Haaranalysen zeigen: Meditationstraining verringert Langzeitstress Haaranalysen zeigen: Meditationstraining verringert Langzeitstress Fotolia © Olga Lyubkin #41644294
Dass Meditation gegen Stress wirkt, ist keine Neuigkeit. Doch nun konnten Wissenschaftler erstmals einen objektiven Beleg dafür liefern, dass mentales Training körperliche Anzeichen von Stress verringert. Sie wiesen nach, dass mentales Training die Konzentration des Stresshormons Cortisol im Haar verringert.

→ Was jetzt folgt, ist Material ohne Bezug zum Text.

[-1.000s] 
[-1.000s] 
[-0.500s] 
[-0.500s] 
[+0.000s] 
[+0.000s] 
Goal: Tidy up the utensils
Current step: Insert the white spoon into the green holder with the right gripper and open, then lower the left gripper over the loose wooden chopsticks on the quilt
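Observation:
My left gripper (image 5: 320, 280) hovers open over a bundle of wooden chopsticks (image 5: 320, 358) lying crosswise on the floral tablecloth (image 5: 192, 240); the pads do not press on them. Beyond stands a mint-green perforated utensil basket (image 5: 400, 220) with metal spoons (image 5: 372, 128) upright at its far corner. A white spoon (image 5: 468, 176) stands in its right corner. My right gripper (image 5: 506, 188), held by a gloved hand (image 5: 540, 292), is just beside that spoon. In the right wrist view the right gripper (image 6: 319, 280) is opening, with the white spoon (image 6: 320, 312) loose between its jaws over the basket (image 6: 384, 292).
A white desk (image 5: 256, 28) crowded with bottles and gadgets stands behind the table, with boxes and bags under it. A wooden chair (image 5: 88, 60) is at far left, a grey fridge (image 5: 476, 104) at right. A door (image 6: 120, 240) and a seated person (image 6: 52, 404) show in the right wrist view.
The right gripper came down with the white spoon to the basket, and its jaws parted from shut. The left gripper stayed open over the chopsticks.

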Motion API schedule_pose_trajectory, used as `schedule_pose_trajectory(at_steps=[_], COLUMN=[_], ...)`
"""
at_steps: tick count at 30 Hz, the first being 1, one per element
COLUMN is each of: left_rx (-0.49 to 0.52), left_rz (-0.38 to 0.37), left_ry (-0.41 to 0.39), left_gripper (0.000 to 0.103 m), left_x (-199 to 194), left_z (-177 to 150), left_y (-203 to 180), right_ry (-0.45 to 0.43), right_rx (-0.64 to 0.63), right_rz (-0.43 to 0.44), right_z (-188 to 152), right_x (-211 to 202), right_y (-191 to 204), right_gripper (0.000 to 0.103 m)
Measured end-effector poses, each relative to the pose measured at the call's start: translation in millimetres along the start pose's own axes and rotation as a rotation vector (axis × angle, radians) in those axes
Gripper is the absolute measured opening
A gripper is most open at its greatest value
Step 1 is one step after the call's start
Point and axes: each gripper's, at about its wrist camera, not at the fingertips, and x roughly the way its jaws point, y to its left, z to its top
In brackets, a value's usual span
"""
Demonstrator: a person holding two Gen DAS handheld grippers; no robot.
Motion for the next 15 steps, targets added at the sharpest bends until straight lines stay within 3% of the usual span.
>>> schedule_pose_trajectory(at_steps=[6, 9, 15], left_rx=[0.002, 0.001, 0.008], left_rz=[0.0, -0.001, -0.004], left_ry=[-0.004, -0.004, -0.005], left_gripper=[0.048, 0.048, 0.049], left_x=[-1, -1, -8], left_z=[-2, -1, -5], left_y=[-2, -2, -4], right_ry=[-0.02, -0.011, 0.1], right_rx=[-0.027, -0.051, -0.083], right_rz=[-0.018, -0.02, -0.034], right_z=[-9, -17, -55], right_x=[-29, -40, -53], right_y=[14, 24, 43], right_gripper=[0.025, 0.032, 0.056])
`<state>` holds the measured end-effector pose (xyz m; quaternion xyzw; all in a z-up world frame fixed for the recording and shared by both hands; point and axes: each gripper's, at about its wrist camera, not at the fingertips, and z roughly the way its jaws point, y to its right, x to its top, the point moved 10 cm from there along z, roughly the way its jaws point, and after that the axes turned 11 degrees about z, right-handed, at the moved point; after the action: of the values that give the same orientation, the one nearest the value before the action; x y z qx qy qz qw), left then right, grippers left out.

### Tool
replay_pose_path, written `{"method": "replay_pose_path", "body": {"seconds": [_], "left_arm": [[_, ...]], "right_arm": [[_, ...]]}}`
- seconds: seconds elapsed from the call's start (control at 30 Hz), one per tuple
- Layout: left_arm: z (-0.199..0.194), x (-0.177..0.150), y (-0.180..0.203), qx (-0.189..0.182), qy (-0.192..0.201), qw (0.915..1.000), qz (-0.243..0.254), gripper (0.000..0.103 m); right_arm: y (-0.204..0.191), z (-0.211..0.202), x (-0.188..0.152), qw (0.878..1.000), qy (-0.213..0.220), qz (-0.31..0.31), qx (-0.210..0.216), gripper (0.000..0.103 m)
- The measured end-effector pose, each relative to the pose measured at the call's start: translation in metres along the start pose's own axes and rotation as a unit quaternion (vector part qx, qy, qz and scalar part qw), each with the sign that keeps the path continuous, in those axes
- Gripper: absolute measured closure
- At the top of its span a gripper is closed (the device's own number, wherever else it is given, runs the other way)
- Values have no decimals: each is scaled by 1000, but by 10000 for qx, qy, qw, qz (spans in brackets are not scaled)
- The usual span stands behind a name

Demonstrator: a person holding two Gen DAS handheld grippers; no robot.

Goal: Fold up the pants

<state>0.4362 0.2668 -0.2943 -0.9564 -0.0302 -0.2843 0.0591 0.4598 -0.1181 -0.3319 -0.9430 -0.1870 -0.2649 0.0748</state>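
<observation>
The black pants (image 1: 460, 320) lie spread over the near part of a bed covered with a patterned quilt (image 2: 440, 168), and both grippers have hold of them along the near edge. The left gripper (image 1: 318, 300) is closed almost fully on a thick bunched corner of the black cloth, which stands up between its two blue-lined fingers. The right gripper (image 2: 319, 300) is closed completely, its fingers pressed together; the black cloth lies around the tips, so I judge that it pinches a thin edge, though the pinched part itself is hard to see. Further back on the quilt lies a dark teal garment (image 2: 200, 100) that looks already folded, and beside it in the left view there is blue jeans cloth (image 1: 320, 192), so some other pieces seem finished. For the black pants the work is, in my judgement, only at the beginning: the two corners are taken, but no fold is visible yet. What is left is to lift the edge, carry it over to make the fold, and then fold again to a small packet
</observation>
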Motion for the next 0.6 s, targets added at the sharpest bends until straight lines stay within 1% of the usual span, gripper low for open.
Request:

Wissenschaftler*innen des Max-Planck-Instituts für Kognitions- und Neurowissenschaften in Leipzig fanden heraus, das die Cortisolmenge im Haar Auskunft darüber gibt, wie stark eine Person durch anhaltenden Stress belastet ist. Frühere positive Trainingseffekte hatten sich in akuten Stresssituationen oder an einzelnen Tagen gezeigt – oder basierten auf Selbstauskünften der Studienteilnehmer*innen. Die aktuelle Studie belegt, dass mentales Training körperliche Anzeichen von langen Stressphasen verringert, auch bei gesunden Menschen.

Methoden zur langandauernden Stressreduktion

Stress belastet nicht nur das Wohlbefinden der Betroffenen. Er hängt auch mit einer Reihe von physiologischen Erkrankungen zusammen, darunter Diabetes, Herz-Kreislauf-Erkrankungen und psychische Störungen wie Depression.

Daher sucht man nach wirksamen Methoden, die den Alltagsstress auf Dauer reduzieren. Als vielversprechende Option gelten dabei Achtsamkeitstrainings, in denen die Teilnehmer*innen durch verschiedene Meditations- und Verhaltensübungen ihre kognitiven und sozialen Fähigkeiten schulen, darunter Aufmerksamkeit, Dankbarkeit und Mitgefühl. Verschiedene Studien haben bereits gezeigt, dass auch gesunde Menschen sich bereits nach einem typischen achtwöchigen Trainingsprogramm weniger gestresst fühlen. Bislang war jedoch unklar, wieviel die Trainings tatsächlich dazu beitragen, die stetige Belastung durch alltäglichen Stress zu verringern.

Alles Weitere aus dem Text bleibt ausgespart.